On the “Anonymity” of the Facebook Dataset, Michael Zimmer,

October 2:

I think it’s hard to imagine that some of this anonymity wouldn’t be breached with some of the participants in the sample. For one thing, some nationalities are only represented by one person.

— Eszter Hargittai, in a comment on Unit Structures

We did not consult w/ privacy experts on how to do this, but we did think long and hard about what and how this should be done.

— Jason Kauffman, as a comment on

OK, OK, I’ve held my tongue long enough.  The arrogant attitude of “we’re smart and we thought about it so we didn’t bother to ask the experts” is a well-known recipe for disaster in privacy (or security or software engineerig or …).  People like Cynthia Dwork of Microsoft Research and Latanya Sweeney of Carnegie-Mellon University have been studying data anonymization and reidentification for years; this stuff is hard.   How can the Berkman Center not know that?  And how can Facebook and Harvard be so cavalier as to share data with a research team with an attitude like this?

October 3:

Well, I’m pretty sure this “anonymous, northeastern American university” is Harvard College. And I didn’t even have to download the dataset to figure it out. Here’s how.

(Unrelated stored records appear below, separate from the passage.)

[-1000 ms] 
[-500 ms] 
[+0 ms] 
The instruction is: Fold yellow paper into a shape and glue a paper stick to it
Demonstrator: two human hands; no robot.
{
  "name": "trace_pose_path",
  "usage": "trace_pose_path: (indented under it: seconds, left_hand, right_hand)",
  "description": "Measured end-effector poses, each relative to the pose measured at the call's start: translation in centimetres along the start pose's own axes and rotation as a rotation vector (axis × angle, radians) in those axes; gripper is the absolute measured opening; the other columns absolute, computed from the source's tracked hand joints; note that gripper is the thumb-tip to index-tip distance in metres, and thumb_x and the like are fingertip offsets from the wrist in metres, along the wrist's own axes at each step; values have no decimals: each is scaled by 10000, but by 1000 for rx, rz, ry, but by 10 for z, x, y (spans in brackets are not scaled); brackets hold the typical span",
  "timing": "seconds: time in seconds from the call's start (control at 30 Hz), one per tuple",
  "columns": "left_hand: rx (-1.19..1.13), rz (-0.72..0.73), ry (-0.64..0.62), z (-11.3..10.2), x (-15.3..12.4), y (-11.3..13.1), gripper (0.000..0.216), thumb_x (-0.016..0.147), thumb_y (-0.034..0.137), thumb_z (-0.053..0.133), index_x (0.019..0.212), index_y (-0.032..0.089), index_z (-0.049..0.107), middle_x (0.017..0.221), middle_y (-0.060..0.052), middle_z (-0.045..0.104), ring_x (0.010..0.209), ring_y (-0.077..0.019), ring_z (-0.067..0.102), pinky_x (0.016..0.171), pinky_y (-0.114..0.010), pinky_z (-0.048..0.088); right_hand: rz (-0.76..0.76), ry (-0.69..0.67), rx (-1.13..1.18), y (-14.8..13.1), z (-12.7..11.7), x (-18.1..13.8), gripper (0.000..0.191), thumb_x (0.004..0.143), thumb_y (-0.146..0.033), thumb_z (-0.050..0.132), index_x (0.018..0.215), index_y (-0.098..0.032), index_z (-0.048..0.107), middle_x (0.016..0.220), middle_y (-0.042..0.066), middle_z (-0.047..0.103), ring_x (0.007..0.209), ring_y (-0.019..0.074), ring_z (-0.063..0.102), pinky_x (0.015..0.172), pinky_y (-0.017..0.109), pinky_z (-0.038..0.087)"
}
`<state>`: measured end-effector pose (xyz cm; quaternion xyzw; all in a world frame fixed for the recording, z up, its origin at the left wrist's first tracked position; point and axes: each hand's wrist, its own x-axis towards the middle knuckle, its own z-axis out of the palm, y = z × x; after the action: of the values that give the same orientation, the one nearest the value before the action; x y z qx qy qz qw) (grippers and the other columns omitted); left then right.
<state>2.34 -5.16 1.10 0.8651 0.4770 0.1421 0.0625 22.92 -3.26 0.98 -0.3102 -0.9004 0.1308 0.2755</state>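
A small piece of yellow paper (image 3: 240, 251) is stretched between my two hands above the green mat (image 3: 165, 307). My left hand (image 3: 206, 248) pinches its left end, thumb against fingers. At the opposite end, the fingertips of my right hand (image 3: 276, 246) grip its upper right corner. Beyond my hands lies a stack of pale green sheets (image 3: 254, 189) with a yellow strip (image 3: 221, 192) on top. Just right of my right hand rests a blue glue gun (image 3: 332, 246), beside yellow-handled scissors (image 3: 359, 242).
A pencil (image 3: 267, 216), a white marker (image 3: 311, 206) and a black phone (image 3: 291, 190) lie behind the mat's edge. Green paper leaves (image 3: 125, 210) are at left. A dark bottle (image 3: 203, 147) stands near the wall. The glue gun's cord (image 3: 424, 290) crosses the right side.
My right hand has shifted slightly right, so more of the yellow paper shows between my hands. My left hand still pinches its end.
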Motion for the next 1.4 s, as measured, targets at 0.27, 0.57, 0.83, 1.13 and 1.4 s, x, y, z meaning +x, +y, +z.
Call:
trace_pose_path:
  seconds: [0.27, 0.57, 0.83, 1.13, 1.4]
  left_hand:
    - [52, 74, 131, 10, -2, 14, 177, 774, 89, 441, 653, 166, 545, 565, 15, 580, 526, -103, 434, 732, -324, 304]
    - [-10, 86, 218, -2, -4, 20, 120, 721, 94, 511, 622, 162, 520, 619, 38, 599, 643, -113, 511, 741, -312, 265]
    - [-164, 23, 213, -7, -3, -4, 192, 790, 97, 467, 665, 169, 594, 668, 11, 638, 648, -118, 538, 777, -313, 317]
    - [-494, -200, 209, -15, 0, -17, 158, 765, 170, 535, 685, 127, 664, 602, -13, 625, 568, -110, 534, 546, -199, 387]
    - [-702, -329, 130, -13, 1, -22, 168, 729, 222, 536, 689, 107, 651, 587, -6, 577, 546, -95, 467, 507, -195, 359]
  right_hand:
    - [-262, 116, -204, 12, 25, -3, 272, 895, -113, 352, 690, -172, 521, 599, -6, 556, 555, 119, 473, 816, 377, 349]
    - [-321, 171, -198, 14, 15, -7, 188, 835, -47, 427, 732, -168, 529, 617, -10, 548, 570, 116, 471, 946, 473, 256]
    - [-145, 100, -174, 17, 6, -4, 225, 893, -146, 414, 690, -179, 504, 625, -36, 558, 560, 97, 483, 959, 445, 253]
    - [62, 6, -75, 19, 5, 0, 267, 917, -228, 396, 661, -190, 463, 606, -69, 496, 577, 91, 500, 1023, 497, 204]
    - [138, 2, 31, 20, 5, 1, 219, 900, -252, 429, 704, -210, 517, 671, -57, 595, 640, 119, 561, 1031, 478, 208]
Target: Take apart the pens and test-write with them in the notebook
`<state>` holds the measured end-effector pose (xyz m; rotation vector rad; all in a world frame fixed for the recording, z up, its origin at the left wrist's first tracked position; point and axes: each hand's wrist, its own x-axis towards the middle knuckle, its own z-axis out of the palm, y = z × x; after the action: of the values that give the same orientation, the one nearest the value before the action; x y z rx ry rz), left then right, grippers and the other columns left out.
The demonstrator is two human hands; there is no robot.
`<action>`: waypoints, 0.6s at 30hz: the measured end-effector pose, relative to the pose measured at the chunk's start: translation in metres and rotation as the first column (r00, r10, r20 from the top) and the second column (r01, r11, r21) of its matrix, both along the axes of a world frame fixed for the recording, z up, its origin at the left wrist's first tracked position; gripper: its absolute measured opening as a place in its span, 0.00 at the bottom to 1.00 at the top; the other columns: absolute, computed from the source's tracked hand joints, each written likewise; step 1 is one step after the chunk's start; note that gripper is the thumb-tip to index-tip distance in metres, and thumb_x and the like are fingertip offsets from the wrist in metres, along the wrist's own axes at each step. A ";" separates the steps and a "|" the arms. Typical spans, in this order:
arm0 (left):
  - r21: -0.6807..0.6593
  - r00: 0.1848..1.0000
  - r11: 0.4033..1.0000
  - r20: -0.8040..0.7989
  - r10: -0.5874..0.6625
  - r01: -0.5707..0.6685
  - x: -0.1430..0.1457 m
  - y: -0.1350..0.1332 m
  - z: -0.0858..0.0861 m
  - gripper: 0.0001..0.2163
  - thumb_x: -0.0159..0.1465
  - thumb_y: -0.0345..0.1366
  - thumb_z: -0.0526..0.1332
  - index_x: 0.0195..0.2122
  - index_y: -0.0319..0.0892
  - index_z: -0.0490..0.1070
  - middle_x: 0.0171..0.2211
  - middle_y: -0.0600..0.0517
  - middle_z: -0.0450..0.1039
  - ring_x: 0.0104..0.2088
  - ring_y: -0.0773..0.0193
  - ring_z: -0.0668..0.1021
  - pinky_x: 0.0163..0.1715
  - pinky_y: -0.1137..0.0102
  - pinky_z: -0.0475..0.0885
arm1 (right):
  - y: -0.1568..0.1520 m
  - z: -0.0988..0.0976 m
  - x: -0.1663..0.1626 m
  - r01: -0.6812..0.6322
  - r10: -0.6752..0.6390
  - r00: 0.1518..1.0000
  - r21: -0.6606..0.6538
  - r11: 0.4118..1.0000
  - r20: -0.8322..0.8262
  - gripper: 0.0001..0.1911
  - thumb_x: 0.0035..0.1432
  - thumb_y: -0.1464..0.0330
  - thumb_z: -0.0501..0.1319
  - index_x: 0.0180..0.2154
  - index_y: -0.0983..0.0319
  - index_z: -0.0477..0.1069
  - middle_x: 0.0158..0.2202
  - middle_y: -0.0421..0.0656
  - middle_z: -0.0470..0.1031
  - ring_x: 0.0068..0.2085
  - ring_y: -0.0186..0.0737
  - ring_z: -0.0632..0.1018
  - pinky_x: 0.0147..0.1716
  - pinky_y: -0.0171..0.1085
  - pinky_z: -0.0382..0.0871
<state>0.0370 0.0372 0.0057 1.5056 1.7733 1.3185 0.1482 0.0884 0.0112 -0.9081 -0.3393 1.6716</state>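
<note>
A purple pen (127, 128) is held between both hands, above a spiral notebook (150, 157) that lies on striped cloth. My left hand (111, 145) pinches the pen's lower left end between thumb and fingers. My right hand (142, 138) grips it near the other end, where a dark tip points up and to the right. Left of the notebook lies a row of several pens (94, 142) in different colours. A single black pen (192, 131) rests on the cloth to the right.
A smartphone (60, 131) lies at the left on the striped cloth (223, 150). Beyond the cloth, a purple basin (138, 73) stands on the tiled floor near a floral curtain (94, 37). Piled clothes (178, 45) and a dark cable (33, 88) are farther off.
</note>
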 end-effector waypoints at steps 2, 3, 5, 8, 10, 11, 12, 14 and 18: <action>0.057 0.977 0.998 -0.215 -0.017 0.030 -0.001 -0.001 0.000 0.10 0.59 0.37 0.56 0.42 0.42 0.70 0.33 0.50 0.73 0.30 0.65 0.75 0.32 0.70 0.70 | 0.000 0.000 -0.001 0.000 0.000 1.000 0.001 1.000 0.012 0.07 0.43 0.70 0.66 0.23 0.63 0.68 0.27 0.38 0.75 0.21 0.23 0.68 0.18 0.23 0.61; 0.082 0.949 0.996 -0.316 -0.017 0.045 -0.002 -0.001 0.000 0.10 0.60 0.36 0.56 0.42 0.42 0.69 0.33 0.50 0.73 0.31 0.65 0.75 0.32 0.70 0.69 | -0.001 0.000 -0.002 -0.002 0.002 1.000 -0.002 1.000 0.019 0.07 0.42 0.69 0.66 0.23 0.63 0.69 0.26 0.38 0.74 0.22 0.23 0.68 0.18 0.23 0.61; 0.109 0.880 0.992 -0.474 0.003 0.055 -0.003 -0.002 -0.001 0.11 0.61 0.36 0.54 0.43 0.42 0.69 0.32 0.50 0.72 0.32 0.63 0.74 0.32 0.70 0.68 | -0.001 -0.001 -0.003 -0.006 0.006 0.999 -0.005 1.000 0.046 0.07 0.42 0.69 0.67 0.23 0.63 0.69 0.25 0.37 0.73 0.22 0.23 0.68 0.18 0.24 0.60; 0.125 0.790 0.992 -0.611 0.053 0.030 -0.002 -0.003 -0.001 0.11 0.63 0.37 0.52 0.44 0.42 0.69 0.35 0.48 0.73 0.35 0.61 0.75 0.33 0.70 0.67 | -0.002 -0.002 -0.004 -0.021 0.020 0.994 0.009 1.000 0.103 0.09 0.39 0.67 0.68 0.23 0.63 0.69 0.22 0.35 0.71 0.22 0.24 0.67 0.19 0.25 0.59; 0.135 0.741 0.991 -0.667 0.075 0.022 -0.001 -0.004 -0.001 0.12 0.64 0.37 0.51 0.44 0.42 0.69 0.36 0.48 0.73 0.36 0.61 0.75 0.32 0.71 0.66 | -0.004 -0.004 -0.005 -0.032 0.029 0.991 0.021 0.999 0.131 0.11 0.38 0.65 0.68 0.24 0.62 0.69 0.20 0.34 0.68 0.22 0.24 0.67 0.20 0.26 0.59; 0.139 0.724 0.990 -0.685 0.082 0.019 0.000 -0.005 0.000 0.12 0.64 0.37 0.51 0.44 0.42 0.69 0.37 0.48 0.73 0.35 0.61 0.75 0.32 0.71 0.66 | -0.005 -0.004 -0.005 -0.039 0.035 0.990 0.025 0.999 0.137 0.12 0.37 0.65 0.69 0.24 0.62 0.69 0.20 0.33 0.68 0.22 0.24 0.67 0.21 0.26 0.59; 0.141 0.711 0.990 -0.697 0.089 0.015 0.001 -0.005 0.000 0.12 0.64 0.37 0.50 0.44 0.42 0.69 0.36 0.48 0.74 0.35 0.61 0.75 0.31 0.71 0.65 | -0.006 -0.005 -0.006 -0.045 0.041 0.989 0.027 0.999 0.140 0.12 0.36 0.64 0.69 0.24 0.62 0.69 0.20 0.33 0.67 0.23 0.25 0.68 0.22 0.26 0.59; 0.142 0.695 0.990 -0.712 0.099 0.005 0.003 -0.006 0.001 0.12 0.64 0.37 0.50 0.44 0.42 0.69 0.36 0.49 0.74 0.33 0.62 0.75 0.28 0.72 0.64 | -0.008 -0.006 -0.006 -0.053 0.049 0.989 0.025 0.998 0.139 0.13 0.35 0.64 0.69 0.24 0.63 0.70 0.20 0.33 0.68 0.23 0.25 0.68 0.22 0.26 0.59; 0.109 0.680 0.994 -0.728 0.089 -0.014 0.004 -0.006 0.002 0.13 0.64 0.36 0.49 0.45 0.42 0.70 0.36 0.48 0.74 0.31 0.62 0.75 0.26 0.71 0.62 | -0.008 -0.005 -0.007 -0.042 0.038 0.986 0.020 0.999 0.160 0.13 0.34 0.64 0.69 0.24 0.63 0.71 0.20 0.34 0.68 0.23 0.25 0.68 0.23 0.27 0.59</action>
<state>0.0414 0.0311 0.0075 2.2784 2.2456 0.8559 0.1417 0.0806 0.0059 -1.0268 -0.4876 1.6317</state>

More On the “Anonymity” of the Facebook Dataset – It’s Harvard College, Michael Zimmer,

See, I told you this stuff is hard.

October 7:

In the comments, Jason Kaufman implies that the data really isn’t that private, asking what could go wrong, and why would someone post it to Facebook expecting it to remain private.

I have just one question on all of this. If the data isn’t private, why did they attempt to anonymize it?

I believe they attempted to anonymize it because it’s fairly obvious that the data is private, and releasing it with names obviously attached would be pretty shocking.

Researchers Two-Faced on the Facebook Data Release, Adam Shostack, Emergent Chaos

Yeah, really.

The original research mission (to collect and analyze a set with proper safeguards) was within bounds; the follow-up distribution is the element that clearly poses risk.

Facebook Dataset Identified, Fred Stuzman, Unit Structures

Well, except it turns out that the original research mission also clearly posed risk: for example, the proper safeguard might not be in place.  Did the IRB (Institutional Review Board) look at this?  Did Facebook and Harvard?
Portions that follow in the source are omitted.